§ Problem statement
Only the lines below between the ones containing "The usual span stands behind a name" and "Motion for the", inclusive, are to be reproduced, each exactly as it stands.

--- Data extract Enclosed Below ---

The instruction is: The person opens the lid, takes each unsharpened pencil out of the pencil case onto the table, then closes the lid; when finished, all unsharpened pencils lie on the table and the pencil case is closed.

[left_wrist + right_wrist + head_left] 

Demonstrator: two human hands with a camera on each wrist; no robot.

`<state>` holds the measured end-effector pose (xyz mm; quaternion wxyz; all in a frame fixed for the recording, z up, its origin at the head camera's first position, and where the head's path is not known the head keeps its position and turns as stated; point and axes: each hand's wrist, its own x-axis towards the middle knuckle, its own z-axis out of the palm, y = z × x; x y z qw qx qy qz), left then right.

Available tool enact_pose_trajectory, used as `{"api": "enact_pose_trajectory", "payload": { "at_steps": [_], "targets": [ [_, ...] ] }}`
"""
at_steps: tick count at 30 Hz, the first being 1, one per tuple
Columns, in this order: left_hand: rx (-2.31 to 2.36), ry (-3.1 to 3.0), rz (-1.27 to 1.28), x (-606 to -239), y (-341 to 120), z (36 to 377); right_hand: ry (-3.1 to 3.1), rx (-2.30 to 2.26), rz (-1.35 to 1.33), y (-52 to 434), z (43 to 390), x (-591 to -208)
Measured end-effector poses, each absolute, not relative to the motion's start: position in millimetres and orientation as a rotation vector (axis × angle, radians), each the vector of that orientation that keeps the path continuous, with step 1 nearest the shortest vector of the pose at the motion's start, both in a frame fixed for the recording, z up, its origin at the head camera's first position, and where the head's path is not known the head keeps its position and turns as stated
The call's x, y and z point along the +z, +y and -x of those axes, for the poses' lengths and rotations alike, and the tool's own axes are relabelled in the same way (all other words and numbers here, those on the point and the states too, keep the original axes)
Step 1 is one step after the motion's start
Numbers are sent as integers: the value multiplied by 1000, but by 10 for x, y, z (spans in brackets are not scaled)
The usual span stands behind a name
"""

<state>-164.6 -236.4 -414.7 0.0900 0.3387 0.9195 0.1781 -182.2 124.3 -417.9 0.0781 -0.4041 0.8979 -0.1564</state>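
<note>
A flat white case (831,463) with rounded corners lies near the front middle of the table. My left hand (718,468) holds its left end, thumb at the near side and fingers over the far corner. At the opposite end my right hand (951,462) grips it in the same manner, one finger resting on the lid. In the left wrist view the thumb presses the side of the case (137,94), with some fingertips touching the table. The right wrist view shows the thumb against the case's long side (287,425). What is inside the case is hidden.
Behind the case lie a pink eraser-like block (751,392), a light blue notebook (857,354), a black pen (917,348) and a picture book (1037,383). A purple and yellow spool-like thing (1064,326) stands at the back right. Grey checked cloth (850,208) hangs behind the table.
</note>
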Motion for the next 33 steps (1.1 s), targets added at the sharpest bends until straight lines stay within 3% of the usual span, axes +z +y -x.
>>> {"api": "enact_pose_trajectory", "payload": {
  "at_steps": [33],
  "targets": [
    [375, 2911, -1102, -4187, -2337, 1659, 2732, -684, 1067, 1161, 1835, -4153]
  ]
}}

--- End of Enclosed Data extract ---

§ Written solution
The usual span stands behind a name
"""

<state>-164.6 -236.4 -414.7 0.0900 0.3387 0.9195 0.1781 -182.2 124.3 -417.9 0.0781 -0.4041 0.8979 -0.1564</state>
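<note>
A flat white case (831,463) with rounded corners lies near the front middle of the table. My left hand (718,468) holds its left end, thumb at the near side and fingers over the far corner. At the opposite end my right hand (951,462) grips it in the same manner, one finger resting on the lid. In the left wrist view the thumb presses the side of the case (137,94), with some fingertips touching the table. The right wrist view shows the thumb against the case's long side (287,425). What is inside the case is hidden.
Behind the case lie a pink eraser-like block (751,392), a light blue notebook (857,354), a black pen (917,348) and a picture book (1037,383). A purple and yellow spool-like thing (1064,326) stands at the back right. Grey checked cloth (850,208) hangs behind the table.
</note>
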Motion for the next 33 steps (1.1 s), targets added at the sharpest bends until straight lines stay within 3% of the usual span, axes +z +y -x.

Nothing remains to be done in this exercise.